I'm trying something a little different with this post. My friend Kristen at Frugal Antics of a Harried Homemaker is offering up a monthly "Improv" challenge. There are different themes each month and should we decide to participate, we simply conjure up a recipe with the two specified ingredients for that month. This month we have eggnog and cranberries. Since I've made nearly every flavor combination there is of my cinnamon rolls, I figured I might as well go ahead and add eggnog and cranberry to the mix. They were fabulous, if I do say so myself. :) Now, let's see if I remembered how I made them...

Eggnog and Cranberry Cinnamon Rolls

1 cup eggnog
1/4 cup butter
1 (.25 ounce) package instant yeast (2 1/4 teaspoons)
1 egg, room temperature, slightly beaten
3 1/4 to 3 1/2 cups flour (I use bread flour, but you can use all purpose)
1/2 teaspoon salt
1 cup brown sugar, packed
1 tablespoon cinnamon
1/2 cup butter, softened
3/4 cup chopped fresh cranberries

Heat the eggnog and 1/4 cup butter in a small saucepan until butter is melted. Remove from heat. Let cool until temperature is about 110 degrees F (like bathwater warm).

In a large mixing bowl, combine eggnog mixture with yeast, egg, and 2 cups of the flour and the salt; beat well. Add the remaining flour, 1/2 cup at a time, stirring well after each addition. When the dough has just pulled together, turn it onto a lightly floured surface and knead until smooth, about 5 minutes. (Alternately, just use the dough hook on your mixer and let the mixer knead the dough for about five minutes)
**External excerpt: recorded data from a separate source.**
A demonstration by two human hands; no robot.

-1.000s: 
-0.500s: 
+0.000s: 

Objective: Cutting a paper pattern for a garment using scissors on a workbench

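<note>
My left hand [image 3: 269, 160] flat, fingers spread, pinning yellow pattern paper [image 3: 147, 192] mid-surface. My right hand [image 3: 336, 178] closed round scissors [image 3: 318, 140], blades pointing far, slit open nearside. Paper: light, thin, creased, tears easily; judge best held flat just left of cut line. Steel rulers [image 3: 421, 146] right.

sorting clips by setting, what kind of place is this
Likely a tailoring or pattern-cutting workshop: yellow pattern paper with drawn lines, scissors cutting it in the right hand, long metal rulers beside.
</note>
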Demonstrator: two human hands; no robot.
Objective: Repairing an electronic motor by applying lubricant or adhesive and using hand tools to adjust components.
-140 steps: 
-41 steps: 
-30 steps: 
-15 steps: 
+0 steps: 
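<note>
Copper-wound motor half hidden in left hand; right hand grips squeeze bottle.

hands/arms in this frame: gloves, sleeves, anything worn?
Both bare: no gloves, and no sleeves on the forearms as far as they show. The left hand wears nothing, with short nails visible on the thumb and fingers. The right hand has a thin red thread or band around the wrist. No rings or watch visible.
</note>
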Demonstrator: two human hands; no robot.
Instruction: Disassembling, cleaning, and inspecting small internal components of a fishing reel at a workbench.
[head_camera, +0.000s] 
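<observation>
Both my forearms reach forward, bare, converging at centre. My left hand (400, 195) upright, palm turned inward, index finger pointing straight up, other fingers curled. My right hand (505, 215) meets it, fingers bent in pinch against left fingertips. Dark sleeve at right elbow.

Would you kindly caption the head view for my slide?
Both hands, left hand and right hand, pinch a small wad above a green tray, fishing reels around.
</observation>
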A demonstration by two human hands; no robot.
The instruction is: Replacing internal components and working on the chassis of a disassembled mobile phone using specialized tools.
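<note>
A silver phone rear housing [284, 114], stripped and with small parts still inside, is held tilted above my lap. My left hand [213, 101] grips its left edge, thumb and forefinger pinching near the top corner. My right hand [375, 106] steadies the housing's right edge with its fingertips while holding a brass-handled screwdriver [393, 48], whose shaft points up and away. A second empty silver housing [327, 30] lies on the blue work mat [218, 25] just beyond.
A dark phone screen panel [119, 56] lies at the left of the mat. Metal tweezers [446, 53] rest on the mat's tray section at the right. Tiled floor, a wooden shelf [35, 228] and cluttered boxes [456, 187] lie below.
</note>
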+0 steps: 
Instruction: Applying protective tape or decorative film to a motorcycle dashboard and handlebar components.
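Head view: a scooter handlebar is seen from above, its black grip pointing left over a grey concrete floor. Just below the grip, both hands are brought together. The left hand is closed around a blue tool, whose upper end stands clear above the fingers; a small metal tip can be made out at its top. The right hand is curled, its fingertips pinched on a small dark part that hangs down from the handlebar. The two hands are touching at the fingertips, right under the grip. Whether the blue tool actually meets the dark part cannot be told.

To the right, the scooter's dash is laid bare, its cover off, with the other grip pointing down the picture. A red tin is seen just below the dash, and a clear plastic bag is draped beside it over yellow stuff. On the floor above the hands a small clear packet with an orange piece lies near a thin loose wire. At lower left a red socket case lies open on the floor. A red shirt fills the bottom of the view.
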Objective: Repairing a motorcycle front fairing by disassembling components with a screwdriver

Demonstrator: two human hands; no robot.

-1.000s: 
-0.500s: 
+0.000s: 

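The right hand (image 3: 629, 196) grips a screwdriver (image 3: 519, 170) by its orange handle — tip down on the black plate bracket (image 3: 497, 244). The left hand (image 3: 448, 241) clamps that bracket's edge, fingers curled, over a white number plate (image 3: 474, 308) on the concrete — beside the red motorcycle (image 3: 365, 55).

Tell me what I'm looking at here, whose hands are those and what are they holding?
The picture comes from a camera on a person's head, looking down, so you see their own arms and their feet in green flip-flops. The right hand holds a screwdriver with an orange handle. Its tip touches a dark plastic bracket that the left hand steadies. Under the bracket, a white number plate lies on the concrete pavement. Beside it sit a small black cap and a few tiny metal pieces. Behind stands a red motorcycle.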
Place the dough in a greased bowl and cover with a clean damp towel. Allow dough to rise until double, about 1 hour. In the mean time, in a small bowl, mix together the softened butter, brown sugar and cinnamon.

Roll out the dough into a 12X9 inch rectangle (I like to do this on my Silpat). Spread the dough with the cinnamon/sugar mixture. Sprinkle with chopped cranberries. Roll up the dough from the long side and pinch seam to seal. Cut into 12 equal sized pieces and place into a greased 9X13 inch pan. Cover and let rise until doubled.

Bake rolls at 375 ° for 25 to 30 minutes or until browned. Remove from oven and frost with Eggnog Cream Cheese Frosting while warm.



I went a little overboard on the frosting by adding too much eggnog, so I merely added more powdered sugar to compensate. Hint: Leftover frosting is really good spread on graham crackers--it wasn't such a bad mistake.

Of course, I went a little nuts on the theme and made some eggnog pancakes, too. That recipe will be up in a few days...much plate licking went on with those...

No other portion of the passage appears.